Citra satelit TOPEX/ERS-2 dimanfaatkan sebagai pendukung identifikasi massa air hangat (dingin) yang berkorelasi dengan nilai ATPL positif (negatif) dan untuk mengetahui kondisi arus geostrofik untuk menentukan kemungkinan migrasi ikan.
Hal lain yang perlu dicatat sebagai salah satu faktor meningkatnya hasil tangkapan ikan di Selat Sunda dan sekitarnya pada musim timur adalah fenomena upwelling, yang terjadi di perairan barat Sumatera atau mulut Selat Sunda dari arah Samudera Hindia yang mulai terjadi Juni dan mencapai puncaknya Agustus 2001. Hal itu terlihat dengan jelas pada citra satelit NOAA-12 (gambar 2).
Fenomena "upwelling"
Apakah upwelling yang terjadi selama musim timur di wilayah itu berlaku permanen?

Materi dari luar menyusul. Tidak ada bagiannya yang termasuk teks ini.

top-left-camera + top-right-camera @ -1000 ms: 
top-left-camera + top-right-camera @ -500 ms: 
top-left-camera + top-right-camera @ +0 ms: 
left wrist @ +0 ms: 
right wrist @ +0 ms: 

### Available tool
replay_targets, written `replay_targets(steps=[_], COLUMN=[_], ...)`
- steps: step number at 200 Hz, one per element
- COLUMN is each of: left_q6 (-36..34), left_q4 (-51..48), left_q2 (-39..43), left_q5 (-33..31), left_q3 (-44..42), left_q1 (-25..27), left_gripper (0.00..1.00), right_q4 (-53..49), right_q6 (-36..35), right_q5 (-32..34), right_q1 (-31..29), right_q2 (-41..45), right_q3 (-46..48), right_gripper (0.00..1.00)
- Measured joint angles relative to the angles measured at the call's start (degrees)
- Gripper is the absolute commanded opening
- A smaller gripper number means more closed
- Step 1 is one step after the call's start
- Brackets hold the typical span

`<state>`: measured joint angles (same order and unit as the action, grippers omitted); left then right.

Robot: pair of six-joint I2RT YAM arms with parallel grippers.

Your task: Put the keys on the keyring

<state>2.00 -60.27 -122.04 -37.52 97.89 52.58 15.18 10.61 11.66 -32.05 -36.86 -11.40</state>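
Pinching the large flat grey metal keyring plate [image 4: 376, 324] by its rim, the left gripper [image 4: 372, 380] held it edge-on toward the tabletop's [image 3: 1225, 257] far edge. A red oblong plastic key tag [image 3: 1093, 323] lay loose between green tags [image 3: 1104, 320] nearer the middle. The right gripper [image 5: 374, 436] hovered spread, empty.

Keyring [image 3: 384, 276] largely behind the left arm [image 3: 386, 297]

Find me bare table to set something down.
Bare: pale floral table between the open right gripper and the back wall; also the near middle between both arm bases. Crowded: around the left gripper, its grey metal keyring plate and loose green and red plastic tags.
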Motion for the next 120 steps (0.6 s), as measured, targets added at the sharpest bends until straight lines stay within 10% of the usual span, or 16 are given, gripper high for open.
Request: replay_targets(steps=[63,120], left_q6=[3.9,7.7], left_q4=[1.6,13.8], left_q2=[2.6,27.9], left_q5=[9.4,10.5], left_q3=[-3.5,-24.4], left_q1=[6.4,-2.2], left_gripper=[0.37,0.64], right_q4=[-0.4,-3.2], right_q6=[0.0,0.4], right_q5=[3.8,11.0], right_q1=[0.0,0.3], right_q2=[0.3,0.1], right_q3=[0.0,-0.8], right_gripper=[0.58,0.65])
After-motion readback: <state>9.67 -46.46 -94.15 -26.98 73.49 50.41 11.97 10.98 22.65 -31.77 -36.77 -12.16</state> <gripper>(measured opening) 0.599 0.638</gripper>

Studi Murtugudde dkk (2000) dan terakhir Susanto dan Gordon (2001) yang menganalisis citra satelit TOPEX/ POSEIDON selama 1981-1999 menunjukkan, fenomena tersebut berlangsung setiap tahun sepanjang pantai Jawa-Sumatera dari arah Samudera Hindia, sebagai respons angin regional yang berhubungan dengan perubahan musim.
Pada musim timur, angin bergerak dari timur ke barat, memindahkan massa air hangat di permukaan sepanjang pantai tersebut ke arah laut lepas. Kekosongan massa air di permukaan akan diisi oleh upwelling massa air di kedalaman yang lebih dingin, sekitar 25°C-27°C (rata-rata suhu permukaan di perairan Indonesia 28°C-29°C), yang kaya zat hara.
Fase awal upwelling dengan intensitas tinggi terjadi di perairan selatan Jawa, kemudian bergerak ke barat dan mencapai maksimum di sekitar perairan barat Sumatera atau mulut Selat Sunda pada bulan Agustus. Hasil ini konsisten dengan hasil citra satelit NOAA-12 (gambar 2). Mereka juga menemukan intensitas upwelling meningkat dan terus bergerak ke barat mencapai ekuator hingga mencapai puncaknya bulan November selama episode El Nino. Dengan demikian, untuk perairan Selat Sunda dan sekitarnya, musim timur dan lebih khusus lagi selama berlangsungnya El Nino, merupakan waktu paling ideal untuk menangkap ikan.
Satelit inderaja dapat digunakan sebagai indikator pelacak lokasi keberadaan ikan tongkol di Selat Sunda. Dengan metode dan analogi yang sama, tentunya dapat dilakukan analisis dengan jangkauan yang lebih luas lagi untuk semua wilayah di perairan Indonesia.
Dengan kemajuan teknologi satelit inderaja dewasa ini- misalnya dengan citra klorofil-a satelit SeaWiFS sebagai indikator yang memperpendek teori rantai makanan ikan-dan data kelautan yang ada, bukan suatu hal yang berlebihan apabila masyarakat mengharapkan pemerintah dapat membangun sistem informasi wilayah potensi ikan di seluruh perairan Indonesia. Datanya bisa disampaikan setiap hari di program televisi nasional, seperti halnya jasa ramalan cuaca.
Fadli Syamsudin Staf Peneliti P3-TISDA, BPPT. Mahasiswa Program Doktor di Ocean-Atmosphere Lab, Hiroshima University.